In 1869, Henri de Saussure assigned a female he had studied to the Heteropteryx grayii (now Haaniella grayii) described ten years earlier by John Obadiah Westwood, but points out some differences. In 1904, William Forsell Kirby described the genus Haaniella in which he created a separate species for the female studied by Saussure, which he named Haaniella saussurei in honor of Saussure. The female deposited in the Natural History Museum of Geneva is thus the holotype of the species, as well as the hololectotype described by Saussure of its first synonym Heteropteryx grayi Saussure, 1869. Also, among the five types of Haaniella grayi classified as "Westwood's types", of the four specimens deposited at the Oxford University Museum of Natural History, only the female lectotype is actually a representative of Haaniella grayii, while the female and two male paralectotypes are Haaniella saussurei. In 1906, Josef Redtenbacher took the view that the animals belonged to the genus Heteropteryx and designated them accordingly. As with many other species, he added "nov. spec.", which, according to today's understanding, is an indication of a new description and has led to another synonym. What was meant was probably the new combination of genus and species names (common today: comb. nov.). In 1938, John W. H. Rehn assigned the female described by Kirby as Haaniella saussurei to Haaniella echinata and thus synonymousized Haaniella saussurei. At the same time he described the species Haaniella echidna using a male from the collection of Morgan Hebard deposited at the Academy of Natural Sciences of Drexel University in Philadelphia. This was placed by Klaus Günther in 1944 as a subspecies of Haaniella echinata. He also considered the species described by Kirby to be a subspecies and named it Haaniella echinata saussurei. He does not name Kirby as the author of the subspecies, but Redtenbacher. Philip E. Bragg recognized Haaniella saussurei as an independent valid species again in 1992 and also transferred Haaniella echidna, which Daniel Otte had raised again to species status in 1978, as a synonym for this.
Frank H. Hennemann et al. divided the genus into three species groups in 2016. Haaniella saussurei has been assigned to the "echinata" species group along with Haaniella echinata and Haaniella scabra. This assignment could not be confirmed by a molecular genetic study from 2021. Sarah Bank et al. included, among others, at least five species from Borneo in their study and showed that Haaniella saussurei has a special position within the genus, while the other species from Borneo are relatively closely related.
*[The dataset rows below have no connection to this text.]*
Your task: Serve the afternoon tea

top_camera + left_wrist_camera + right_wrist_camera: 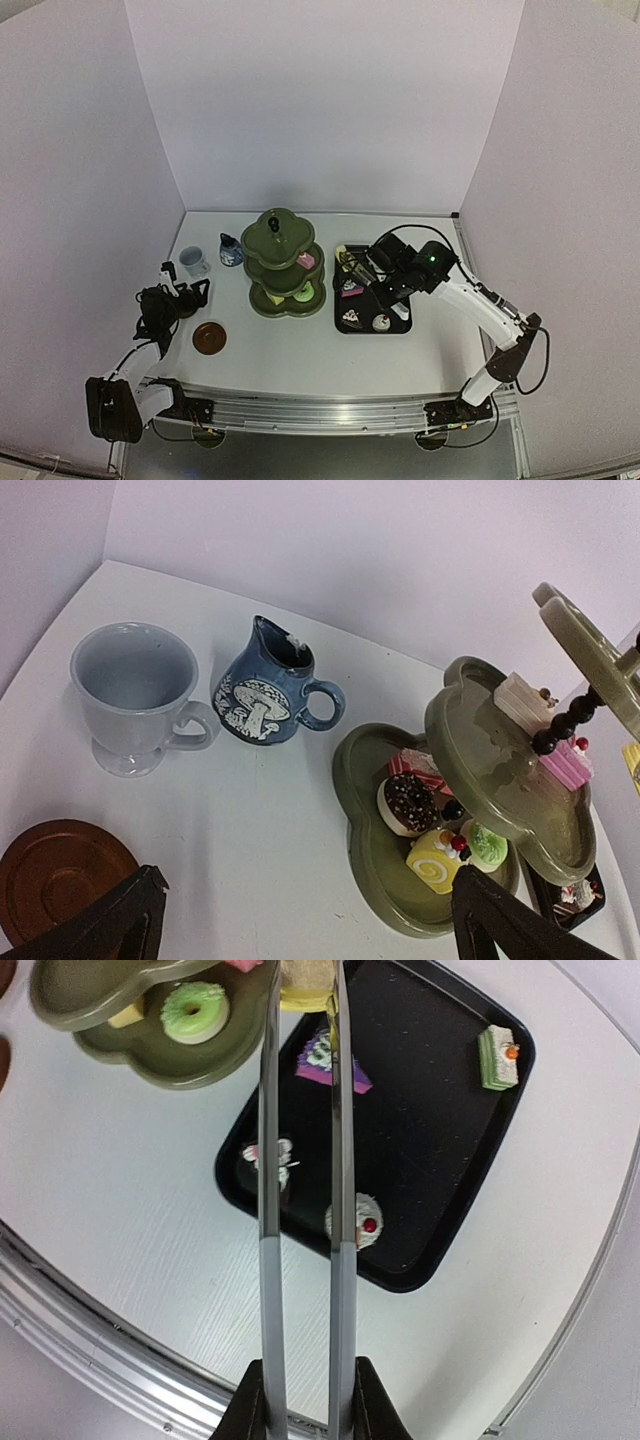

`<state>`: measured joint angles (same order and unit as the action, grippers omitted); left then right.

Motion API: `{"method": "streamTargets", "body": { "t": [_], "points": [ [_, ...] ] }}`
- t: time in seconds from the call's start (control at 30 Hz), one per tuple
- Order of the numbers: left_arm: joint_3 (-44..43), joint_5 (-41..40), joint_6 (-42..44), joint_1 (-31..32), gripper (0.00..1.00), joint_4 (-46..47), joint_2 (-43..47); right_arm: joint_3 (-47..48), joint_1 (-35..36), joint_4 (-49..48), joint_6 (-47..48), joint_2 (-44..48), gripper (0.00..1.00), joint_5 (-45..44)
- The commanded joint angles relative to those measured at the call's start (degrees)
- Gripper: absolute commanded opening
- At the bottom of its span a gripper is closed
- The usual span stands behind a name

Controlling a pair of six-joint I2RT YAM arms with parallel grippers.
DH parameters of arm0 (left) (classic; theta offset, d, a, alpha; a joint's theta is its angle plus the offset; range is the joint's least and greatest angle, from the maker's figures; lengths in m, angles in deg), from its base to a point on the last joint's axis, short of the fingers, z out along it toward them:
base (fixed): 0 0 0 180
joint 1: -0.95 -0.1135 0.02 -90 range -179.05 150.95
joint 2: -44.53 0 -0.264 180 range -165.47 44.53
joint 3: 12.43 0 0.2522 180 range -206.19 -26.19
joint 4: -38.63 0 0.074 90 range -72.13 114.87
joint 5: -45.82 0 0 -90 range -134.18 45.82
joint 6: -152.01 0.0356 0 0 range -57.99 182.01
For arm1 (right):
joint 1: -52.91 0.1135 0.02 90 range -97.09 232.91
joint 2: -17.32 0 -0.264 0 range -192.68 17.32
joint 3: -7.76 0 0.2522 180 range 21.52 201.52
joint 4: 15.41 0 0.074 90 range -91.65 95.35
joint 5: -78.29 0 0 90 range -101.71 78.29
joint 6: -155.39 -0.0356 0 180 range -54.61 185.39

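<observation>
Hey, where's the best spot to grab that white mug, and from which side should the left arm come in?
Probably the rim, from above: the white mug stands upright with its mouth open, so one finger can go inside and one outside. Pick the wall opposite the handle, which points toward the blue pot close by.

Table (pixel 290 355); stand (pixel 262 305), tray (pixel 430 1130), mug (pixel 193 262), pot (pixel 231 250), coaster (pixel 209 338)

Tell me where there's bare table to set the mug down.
Barest: the near table in front of the stand, between the coaster and the tray. Crowded: the far left, where mug, pot and the open left gripper bunch together. Tongs reach across the tray.
</observation>
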<state>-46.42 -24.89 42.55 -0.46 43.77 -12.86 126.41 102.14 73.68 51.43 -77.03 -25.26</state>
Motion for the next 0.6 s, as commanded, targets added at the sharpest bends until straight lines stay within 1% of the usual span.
{"method": "streamTargets", "body": {
  "t": [0.0,0.1,0.17,0.33,0.5,0.57],
  "points": [
    [-1.1,0.7,-0.8,-0.8,1.0,-1.5,0.0,3.5,6.2,12.5,-4.3,3.3,0.0,7.0],
    [-1.6,1.4,0.1,-0.8,1.0,-2.0,-0.2,5.2,9.5,11.9,-4.5,2.2,0.0,13.4],
    [-1.9,1.5,1.1,-0.8,1.0,-2.5,0.0,7.2,11.3,11.7,-3.8,-0.3,0.0,16.3],
    [-1.8,1.7,1.6,-0.9,1.0,-2.6,1.0,15.9,13.6,8.8,0.9,-9.0,0.0,16.9],
    [-1.3,1.4,1.8,-1.1,1.0,-2.7,2.8,22.3,13.7,4.7,6.6,-16.3,0.0,15.3],
    [-1.0,1.3,1.8,-1.3,1.0,-2.6,3.4,25.0,13.7,4.2,8.3,-18.8,0.0,13.0]
  ]
}}
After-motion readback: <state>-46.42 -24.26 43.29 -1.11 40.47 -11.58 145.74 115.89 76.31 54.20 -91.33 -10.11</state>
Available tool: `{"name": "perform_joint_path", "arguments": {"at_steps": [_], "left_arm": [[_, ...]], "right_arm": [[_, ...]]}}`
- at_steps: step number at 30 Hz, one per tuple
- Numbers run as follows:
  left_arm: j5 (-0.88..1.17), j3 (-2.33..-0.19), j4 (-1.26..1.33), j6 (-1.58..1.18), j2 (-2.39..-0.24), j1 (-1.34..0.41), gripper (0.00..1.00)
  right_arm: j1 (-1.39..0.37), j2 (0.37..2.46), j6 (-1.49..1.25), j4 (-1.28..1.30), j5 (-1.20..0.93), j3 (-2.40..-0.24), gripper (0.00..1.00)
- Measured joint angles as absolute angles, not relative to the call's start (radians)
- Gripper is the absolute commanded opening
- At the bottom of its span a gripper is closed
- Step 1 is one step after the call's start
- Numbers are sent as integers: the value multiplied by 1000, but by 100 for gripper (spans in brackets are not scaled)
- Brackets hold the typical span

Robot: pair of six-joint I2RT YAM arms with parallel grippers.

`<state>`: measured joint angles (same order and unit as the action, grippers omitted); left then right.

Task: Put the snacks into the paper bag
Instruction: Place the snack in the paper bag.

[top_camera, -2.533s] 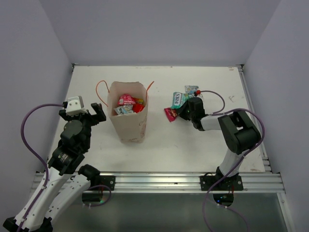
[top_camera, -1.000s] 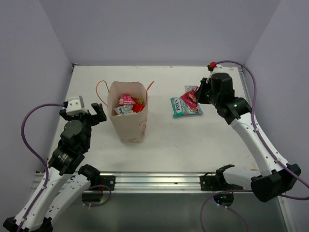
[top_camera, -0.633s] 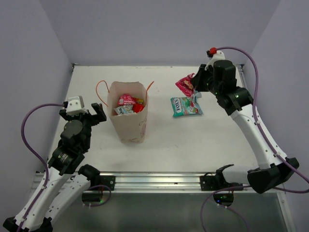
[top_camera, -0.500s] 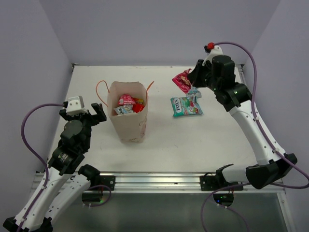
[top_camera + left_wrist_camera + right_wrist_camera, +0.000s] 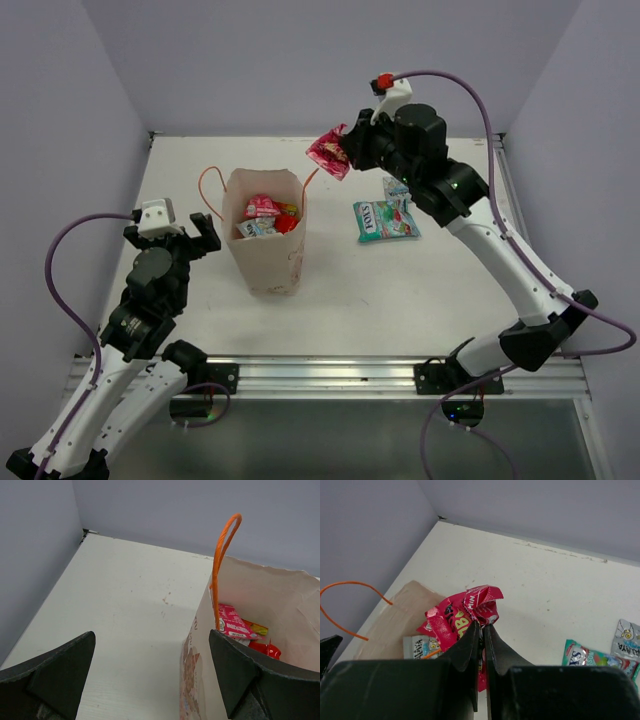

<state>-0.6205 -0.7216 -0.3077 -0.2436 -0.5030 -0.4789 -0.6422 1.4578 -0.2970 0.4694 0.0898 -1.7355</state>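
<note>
"Red crinkly packet (image 5: 329, 155) – where is it?"
"Up in the air, near the far right corner of the paper bag (image 5: 268, 262). The right gripper (image 5: 346, 154) pinches it tight."
"And the left gripper (image 5: 151, 637)?"
"Spread wide, holding nothing, beside the bag's left wall. The bag stands up, mouth open, shiny packets inside."
"Any room?"
"Lots of bare white table (image 5: 400, 300) – only a flat teal FOX'S packet (image 5: 385, 220) and a light blue packet (image 5: 397, 188) lie to the right."

The paper bag (image 5: 270, 605) runs off the left wrist view's right edge, its wall hiding most snacks (image 5: 232, 625).
</note>
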Motion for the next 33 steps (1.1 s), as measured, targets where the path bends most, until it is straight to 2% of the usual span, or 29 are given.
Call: {"name": "perform_joint_path", "arguments": {"at_steps": [17,25,33], "left_arm": [[-620,-722,-308,-244,-504,-479,100],[-621,-722,-308,-244,-505,-479,100],[-621,-722,-307,-244,-505,-479,100]], "right_arm": [[-913,1607,-170,367,219,-1880,0],[-1080,1773,-104,418,468,-1966,0],[-1121,1872,-96,502,704,-1967,0]]}}
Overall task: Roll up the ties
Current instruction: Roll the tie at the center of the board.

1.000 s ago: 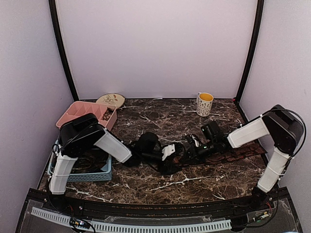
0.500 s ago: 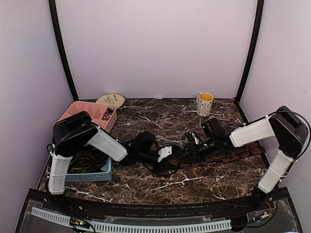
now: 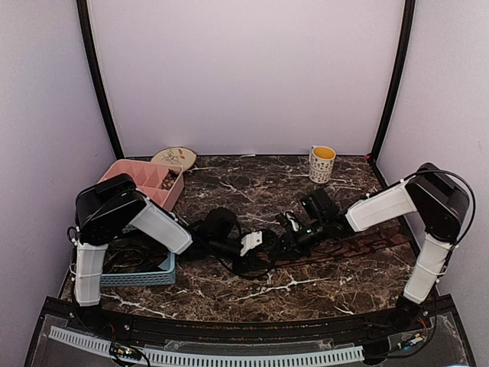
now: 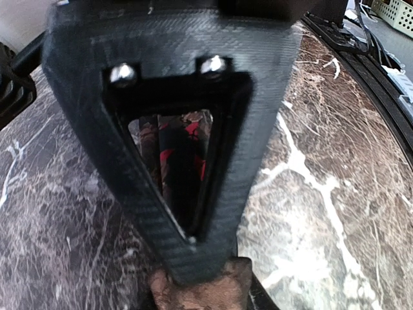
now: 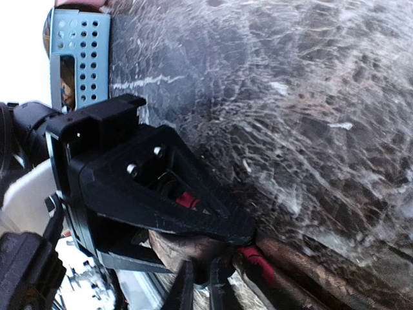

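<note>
Left fingers [image 4: 84,97] clamped on the tie [image 4: 200,292] end; right fingers [image 3: 287,238] just beside, aperture indeterminate; tie trails rightward from them along the desk [image 4: 335,213]; both sets further left than before.

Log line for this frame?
step: rolling | left tool and right tool: together mid-table at end of reddish-brown patterned fabric necktie | remainder: flat, trailing right | closure: cannot tell
</note>
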`<state>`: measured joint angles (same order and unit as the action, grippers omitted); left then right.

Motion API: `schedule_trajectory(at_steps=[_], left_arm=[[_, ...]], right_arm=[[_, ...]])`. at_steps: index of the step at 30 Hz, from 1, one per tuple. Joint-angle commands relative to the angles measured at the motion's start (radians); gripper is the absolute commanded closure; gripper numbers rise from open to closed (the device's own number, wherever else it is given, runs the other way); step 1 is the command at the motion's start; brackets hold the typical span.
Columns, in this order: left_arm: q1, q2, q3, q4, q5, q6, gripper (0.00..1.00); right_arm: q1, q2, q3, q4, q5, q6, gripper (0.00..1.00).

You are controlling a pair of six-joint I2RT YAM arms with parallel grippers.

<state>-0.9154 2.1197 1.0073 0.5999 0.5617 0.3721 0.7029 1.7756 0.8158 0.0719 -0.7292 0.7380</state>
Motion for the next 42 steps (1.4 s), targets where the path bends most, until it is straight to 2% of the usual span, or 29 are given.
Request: schedule_trajectory(at_steps=[1, 11, 12, 14, 16, 19, 29, 36, 39, 42], left_arm=[[0.019, -0.036, -0.054, -0.101, 0.001, 0.013, 0.71], [0.032, -0.048, -0.064, -0.099, 0.020, 0.031, 0.67], [0.032, -0.048, -0.063, -0.098, 0.017, 0.029, 0.64], [0.032, -0.055, -0.072, -0.086, 0.002, 0.020, 0.50], [0.036, -0.071, -0.101, -0.039, -0.004, -0.002, 0.41], [0.043, -0.087, -0.151, 0.055, -0.001, -0.045, 0.37], [0.034, -0.010, -0.211, 0.418, 0.058, -0.270, 0.35], [0.003, 0.082, -0.176, 0.571, 0.039, -0.384, 0.37], [0.001, 0.111, -0.164, 0.586, 0.031, -0.402, 0.44], [0.001, 0.098, -0.160, 0.501, 0.020, -0.355, 0.54]], right_arm=[[0.016, 0.024, 0.044, 0.008, -0.005, -0.009, 1.00], [0.017, 0.050, 0.047, 0.009, 0.007, -0.020, 1.00], [0.017, 0.050, 0.045, 0.008, 0.013, -0.022, 1.00], [0.014, 0.055, 0.045, -0.006, 0.028, -0.032, 1.00], [0.011, 0.064, 0.042, -0.019, 0.046, -0.045, 1.00], [0.010, 0.074, 0.031, -0.023, 0.059, -0.055, 1.00], [0.009, 0.093, -0.009, -0.007, 0.091, -0.064, 1.00], [0.013, 0.086, -0.031, 0.032, 0.100, -0.037, 1.00], [0.015, 0.083, -0.041, 0.044, 0.099, -0.028, 1.00], [0.015, 0.073, -0.046, 0.050, 0.103, -0.023, 1.00]])
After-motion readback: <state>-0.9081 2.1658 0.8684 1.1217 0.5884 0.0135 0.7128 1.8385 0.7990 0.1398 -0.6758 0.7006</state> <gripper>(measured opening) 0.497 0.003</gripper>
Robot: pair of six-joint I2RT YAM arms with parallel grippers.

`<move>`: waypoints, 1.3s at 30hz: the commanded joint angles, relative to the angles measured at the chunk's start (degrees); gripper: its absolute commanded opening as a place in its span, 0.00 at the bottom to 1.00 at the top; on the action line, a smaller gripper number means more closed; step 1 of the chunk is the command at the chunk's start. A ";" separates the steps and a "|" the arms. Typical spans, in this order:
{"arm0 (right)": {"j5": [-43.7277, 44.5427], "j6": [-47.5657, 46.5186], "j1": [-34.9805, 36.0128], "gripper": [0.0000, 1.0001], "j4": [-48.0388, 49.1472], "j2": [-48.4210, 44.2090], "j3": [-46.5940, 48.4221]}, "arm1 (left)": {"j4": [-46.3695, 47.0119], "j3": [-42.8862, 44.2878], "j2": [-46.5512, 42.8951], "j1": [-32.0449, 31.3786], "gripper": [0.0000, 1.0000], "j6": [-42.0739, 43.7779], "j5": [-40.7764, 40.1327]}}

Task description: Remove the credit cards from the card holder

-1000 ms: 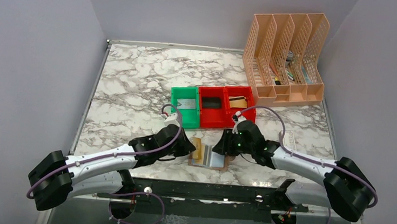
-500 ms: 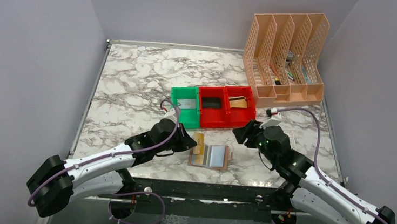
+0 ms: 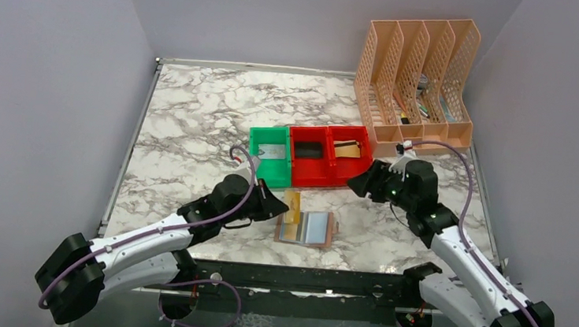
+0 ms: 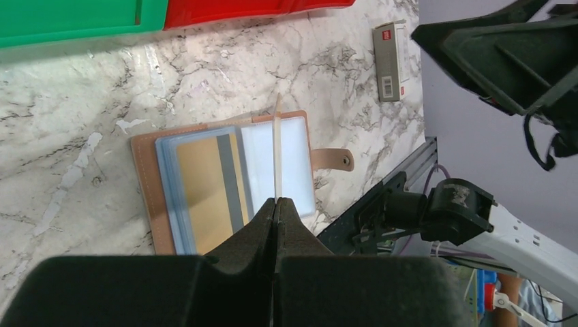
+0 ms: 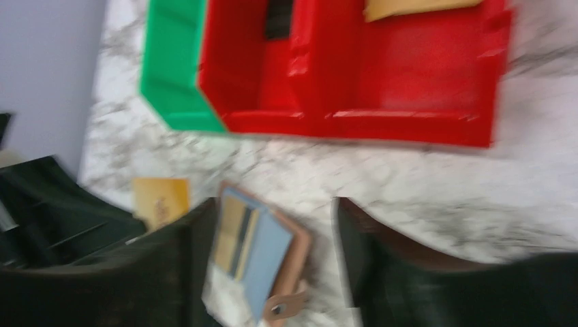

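Observation:
The brown card holder (image 3: 308, 229) lies open near the table's front edge, blue lining up; it also shows in the left wrist view (image 4: 146, 191) and the right wrist view (image 5: 290, 262). A gold card with a grey stripe (image 4: 208, 187) sits in its pocket. My left gripper (image 3: 277, 203) is shut on a gold credit card (image 3: 291, 206), seen edge-on in its wrist view (image 4: 277, 146), just above the holder's left half. My right gripper (image 3: 360, 182) is open and empty, raised to the right of the holder, in front of the red bin.
A green bin (image 3: 259, 161) and a red two-part bin (image 3: 313, 169) stand behind the holder, with cards inside. A peach file rack (image 3: 416, 80) stands at the back right. A white box with a red mark (image 4: 390, 61) lies to the holder's right.
My right gripper has left the card holder and swung right and back toward the red bin. My left gripper, still gripping the gold card, has shifted slightly left.

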 commanded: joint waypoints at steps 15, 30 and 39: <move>-42.44 15.65 -4.39 0.82 36.88 8.88 -13.78 | 20.13 -3.34 4.09 0.45 0.00 -3.64 10.43; -42.88 19.81 -3.00 0.63 43.19 10.91 -15.00 | 31.10 -3.61 7.31 -0.15 0.00 -5.98 15.07; -44.23 23.40 -1.12 0.52 49.37 13.11 -15.35 | 36.20 -4.47 8.48 -0.78 0.00 -7.22 15.74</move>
Haaniella saussurei first appeared in terraristics in the second half of the 1990s. The breeding stocks go back to specimens collected by Philip E. Bragg and Ian Abercrombie in 1994 in Sarawak, more precisely in Tarum near Debak. The species was assigned PSG number 177 by the Phasmid Study Group.
Medium-sized terrariums are required to keep Haaniella saussurei. In these, a substrate that is suitable for laying eggs and is always slightly moist should cover the terrarium floor by 5cmto10cmcm (02inchesto00inchescm). The humidity and temperature in the terrarium should be rather high in order to do justice to the tropical origin of the animals. It eats leaves of Rosaceae such as bramble and also of ivy, oak, eucalyptus and Salal.